The original number is 39.
Exercise 3-4: Adult tickets to a football game were $3.25 and student tickets were $1.75. If 1350 fans paid a total of $2700 to attend the game, how many adults attended? (MAΘ 1992)
Rate / Distance / Time Problems
Fundamental formula:
\[\text{rate} \times \text{time} = \text{distance}\]Example 3-12: Jim drives to his mother’s house (40 miles away) at 40 mph, then drives back at 20 mph. What is his average speed for the whole trip?

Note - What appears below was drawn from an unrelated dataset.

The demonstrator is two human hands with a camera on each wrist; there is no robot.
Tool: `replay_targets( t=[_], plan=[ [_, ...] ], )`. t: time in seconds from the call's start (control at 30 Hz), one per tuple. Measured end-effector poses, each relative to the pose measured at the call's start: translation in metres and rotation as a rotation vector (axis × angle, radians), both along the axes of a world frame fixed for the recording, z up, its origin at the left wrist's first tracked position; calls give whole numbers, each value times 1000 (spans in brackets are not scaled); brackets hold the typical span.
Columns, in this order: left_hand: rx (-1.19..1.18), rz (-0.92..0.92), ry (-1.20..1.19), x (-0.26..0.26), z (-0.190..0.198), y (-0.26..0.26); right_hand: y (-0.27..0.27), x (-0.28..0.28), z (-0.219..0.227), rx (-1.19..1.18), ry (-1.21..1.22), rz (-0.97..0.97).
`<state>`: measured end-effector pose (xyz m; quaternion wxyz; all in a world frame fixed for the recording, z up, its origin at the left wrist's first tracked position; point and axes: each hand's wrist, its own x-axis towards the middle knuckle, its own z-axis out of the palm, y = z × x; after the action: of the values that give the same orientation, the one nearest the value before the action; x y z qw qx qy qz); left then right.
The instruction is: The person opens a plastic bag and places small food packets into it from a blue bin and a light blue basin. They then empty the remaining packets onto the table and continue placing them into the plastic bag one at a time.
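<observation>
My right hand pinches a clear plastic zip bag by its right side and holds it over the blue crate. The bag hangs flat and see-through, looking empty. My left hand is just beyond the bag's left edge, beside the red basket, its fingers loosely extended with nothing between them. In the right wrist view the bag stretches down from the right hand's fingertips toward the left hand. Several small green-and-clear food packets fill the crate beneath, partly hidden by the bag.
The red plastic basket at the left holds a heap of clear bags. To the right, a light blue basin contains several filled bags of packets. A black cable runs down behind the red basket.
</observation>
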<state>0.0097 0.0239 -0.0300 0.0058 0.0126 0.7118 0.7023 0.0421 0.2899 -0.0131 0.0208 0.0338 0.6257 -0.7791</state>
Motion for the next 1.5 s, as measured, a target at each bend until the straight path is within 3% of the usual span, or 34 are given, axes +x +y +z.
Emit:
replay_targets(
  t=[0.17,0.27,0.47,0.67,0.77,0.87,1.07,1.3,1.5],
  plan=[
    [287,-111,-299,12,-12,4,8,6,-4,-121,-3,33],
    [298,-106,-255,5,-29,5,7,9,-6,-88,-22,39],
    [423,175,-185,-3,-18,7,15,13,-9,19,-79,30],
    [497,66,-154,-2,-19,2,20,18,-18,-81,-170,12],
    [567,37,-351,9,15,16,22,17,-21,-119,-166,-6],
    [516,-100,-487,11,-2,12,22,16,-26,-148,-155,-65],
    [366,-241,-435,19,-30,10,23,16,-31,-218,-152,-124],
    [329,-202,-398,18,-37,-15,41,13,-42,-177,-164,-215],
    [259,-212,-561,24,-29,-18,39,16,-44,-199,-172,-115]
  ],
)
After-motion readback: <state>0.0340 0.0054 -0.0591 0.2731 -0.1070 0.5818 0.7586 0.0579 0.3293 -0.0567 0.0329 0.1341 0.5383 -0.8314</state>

Solution: The answer is not 30 mph!
- Time there: $40/40 = 1$ hour.
- Time back: $40/20 = 2$ hours.
- Total: $80$ miles in $3$ hours.
Exercise 3-5: Jim drives 40 mph to his mother’s house and 20 mph on the way back. Show that his average speed for the round trip is $26\frac{2}{3}$ mph regardless of the distance to his mother’s house.
Example 3-13: A frog swims 8 miles downstream in 2 hours. She returns upstream in 14 hours. How fast does the frog swim in still water? (MAΘ 1987)
Solution: Let $x$ = frog’s rate in still water, $y$ = current rate.
- Downstream: $(x + y)(2) = 8$
- Upstream: $(x - y)(14) = 8$
From the first: $x + y = 4$. From the second: $x - y = \frac{4}{7}$.
Adding: $2x = \frac{32}{7}$, so $x = \frac{16}{7}$ mph.
Work Problems
Work formula:
\[(\text{time at work}) \times (\text{fraction of work done per unit time}) = (\text{fraction of job done})\]If a person can do a job in $T$ hours, they complete $\frac{1}{T}$ of the job per hour.
Example 3-14: Pipe A fills a pool in 5 hours; pipe B fills it in 4 hours. How long for both together?
Solution: Together they fill $\frac{1}{5} + \frac{1}{4} = \frac{9}{20}$ of the pool per hour.
\[x \cdot \frac{9}{20} = 1 \implies x = \frac{20}{9} = 2\tfrac{2}{9} \text{ hours}\]Example 3-15: Tom and Huck paint a fence for 4 hours, then Jim helps and they finish 2 hours later. Without Jim, it would have taken 5 more hours. How long would Jim take alone?
Solution: Let $T$, $H$, $J$ be the solo times for Tom, Huck, and Jim.
Tom + Huck can do the whole job in 9 hours, so $\frac{1}{T} + \frac{1}{H} = \frac{1}{9}$.
In the first 4 hours they complete $\frac{4}{9}$ of the fence. The remaining $\frac{5}{9}$ is done in 2 hours by all three:
\[2\!\left(\frac{1}{T} + \frac{1}{H} + \frac{1}{J}\right) = \frac{5}{9}\]Since $\frac{1}{T} + \frac{1}{H} = \frac{1}{9}$:
\[2\!\left(\frac{1}{9} + \frac{1}{J}\right) = \frac{5}{9} \implies \frac{1}{9} + \frac{1}{J} = \frac{5}{18} \implies \frac{1}{J} = \frac{5}{18} - \frac{2}{18} = \frac{3}{18} = \frac{1}{6}\]Jim can paint the fence alone in 6 hours.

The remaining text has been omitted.